» **TASK INSTRUCTIONS**
Write out the entire listing below exactly, with the pictures left out.

» **DATA EXCERPT**

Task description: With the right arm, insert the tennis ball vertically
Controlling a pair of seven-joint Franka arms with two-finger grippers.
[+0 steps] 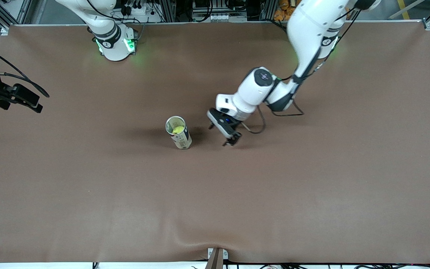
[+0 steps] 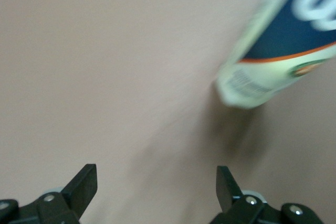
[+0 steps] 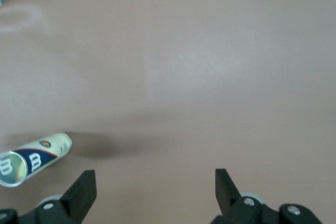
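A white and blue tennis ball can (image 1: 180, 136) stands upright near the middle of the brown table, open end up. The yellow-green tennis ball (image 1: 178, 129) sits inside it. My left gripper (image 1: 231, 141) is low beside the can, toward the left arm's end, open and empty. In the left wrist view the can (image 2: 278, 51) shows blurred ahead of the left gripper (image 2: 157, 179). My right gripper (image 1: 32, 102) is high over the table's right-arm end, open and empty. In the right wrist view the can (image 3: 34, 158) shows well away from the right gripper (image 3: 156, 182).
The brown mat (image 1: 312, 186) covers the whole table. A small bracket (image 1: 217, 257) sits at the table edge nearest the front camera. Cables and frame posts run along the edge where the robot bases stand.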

» **TASK ANSWER**
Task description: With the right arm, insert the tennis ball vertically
Controlling a pair of seven-joint Franka arms with two-finger grippers.
[+0 steps] 
[+0 steps] 
[+0 steps] 
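A white and blue tennis ball can (image 1: 180, 136) stands upright near the middle of the brown table, open end up. The yellow-green tennis ball (image 1: 178, 129) sits inside it. My left gripper (image 1: 231, 141) is low beside the can, toward the left arm's end, open and empty. In the left wrist view the can (image 2: 278, 51) shows blurred ahead of the left gripper (image 2: 157, 179). My right gripper (image 1: 32, 102) is high over the table's right-arm end, open and empty. In the right wrist view the can (image 3: 34, 158) shows well away from the right gripper (image 3: 156, 182).
The brown mat (image 1: 312, 186) covers the whole table. A small bracket (image 1: 217, 257) sits at the table edge nearest the front camera. Cables and frame posts run along the edge where the robot bases stand.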

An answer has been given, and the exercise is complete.